Many people with bipolar disorder who take lithium during pregnancy deliver healthy babies. However, your healthcare provider may recommend lowering your lithium dose to prevent adverse outcomes. Talk to your provider before stopping or reducing your medication.
Opioids
Opioids, such as buprenorphine, codeine, and oxycodone, are powerful pain medications that help manage moderate to severe pain. Opioid use during pregnancy is associated with an increased risk of miscarriage, stillbirth, and congenital disorders, including heart defects, neural tube defects (e.g., spina bifida), and eye problems like glaucoma and blindness.

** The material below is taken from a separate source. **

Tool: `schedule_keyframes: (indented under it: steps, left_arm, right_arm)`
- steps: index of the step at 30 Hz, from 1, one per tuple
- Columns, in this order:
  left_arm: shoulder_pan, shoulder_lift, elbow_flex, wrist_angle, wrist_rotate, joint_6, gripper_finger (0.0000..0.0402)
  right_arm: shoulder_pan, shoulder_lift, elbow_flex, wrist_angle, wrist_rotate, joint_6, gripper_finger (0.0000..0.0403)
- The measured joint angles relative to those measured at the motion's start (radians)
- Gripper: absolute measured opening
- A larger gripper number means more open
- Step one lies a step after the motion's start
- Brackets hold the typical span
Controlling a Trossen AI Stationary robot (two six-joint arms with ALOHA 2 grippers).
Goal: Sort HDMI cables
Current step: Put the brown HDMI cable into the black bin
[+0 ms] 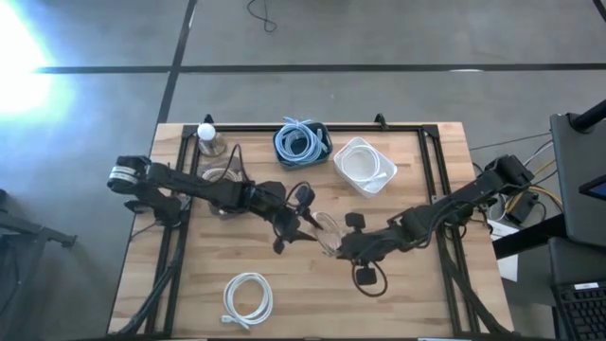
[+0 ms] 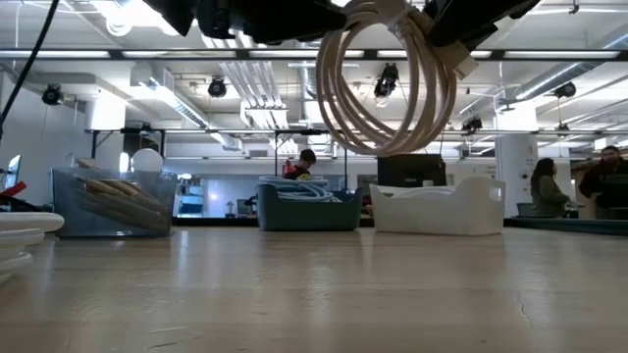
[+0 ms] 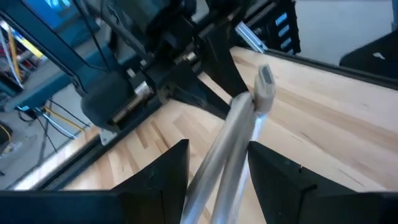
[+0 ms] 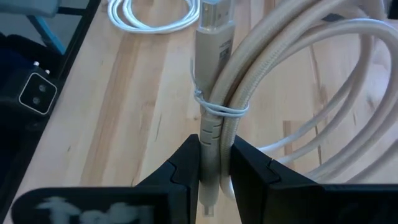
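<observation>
A beige-tan HDMI cable coil [image 2: 383, 83] hangs high above the table's middle, between my two grippers, and also shows in the high view [image 1: 328, 232]. My left gripper [image 1: 305, 225] comes at it from the left and is shut on its strands [image 3: 224, 155]. My right gripper [image 1: 339, 244] comes from the right and is shut on it at a plug [image 4: 214, 37]. A white coil [image 1: 248, 298] lies flat on the table near the front. A blue bin [image 1: 301, 142] holds light blue coils, a white bin [image 1: 365, 166] holds a white coil, and a clear bin [image 2: 113, 201] holds beige ones. My left gripper has the coil's bundled strands [image 3: 231, 134] between its two fingers [image 3: 177, 168], just below a plug [image 3: 264, 84]. The strands run along the fingers. The coil is lifted clear of the table. My right gripper pinches the plug's ribbed neck [image 4: 210, 127], together with the strands beside it [image 4: 231, 124], between its two fingertips, right below a thin wire tie [image 4: 217, 111]. The plug points away, along the fingers. The coil hangs below the fingers, clear of the table.
The three bins stand in a row along the table's far side, with a bottle with a round white top [image 1: 206, 133] at the far left. A black frame [image 1: 428, 170] runs along the table's edges. People [image 2: 545, 186] show in the room beyond.
</observation>
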Motion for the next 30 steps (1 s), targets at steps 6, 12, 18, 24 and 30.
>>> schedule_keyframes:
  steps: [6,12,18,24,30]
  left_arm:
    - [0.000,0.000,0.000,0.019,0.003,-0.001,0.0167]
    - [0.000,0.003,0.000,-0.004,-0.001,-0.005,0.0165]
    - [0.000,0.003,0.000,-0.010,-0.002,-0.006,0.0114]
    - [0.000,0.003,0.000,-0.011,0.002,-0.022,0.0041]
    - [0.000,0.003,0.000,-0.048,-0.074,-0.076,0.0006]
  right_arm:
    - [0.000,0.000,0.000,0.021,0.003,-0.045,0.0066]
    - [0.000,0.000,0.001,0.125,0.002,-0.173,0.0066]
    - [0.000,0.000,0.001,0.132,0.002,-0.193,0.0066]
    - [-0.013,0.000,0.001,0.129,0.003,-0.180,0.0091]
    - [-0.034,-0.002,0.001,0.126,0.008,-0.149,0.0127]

Opioid exposure can lead to neonatal abstinence syndrome (NAS) when a baby goes through withdrawal from the drug after birth. Babies with NAS may cry excessively, have body shakes or seizures, breathing problems, diarrhea, fever, or have trouble eating and gaining weight.
High Doses of Vitamins
Prenatal vitamins are important for a healthy pregnancy, but excessive intake of certain vitamins may be unsafe during pregnancy, especially in high doses. For example, excessive intake of vitamin A during pregnancy increases the risk of birth defects and miscarriage.
Also, high doses of vitamin E during pregnancy are associated with an increased risk of intrauterine growth restriction, premature rupture of membranes (water breaking early), placental abruption, preterm birth, and stillbirth.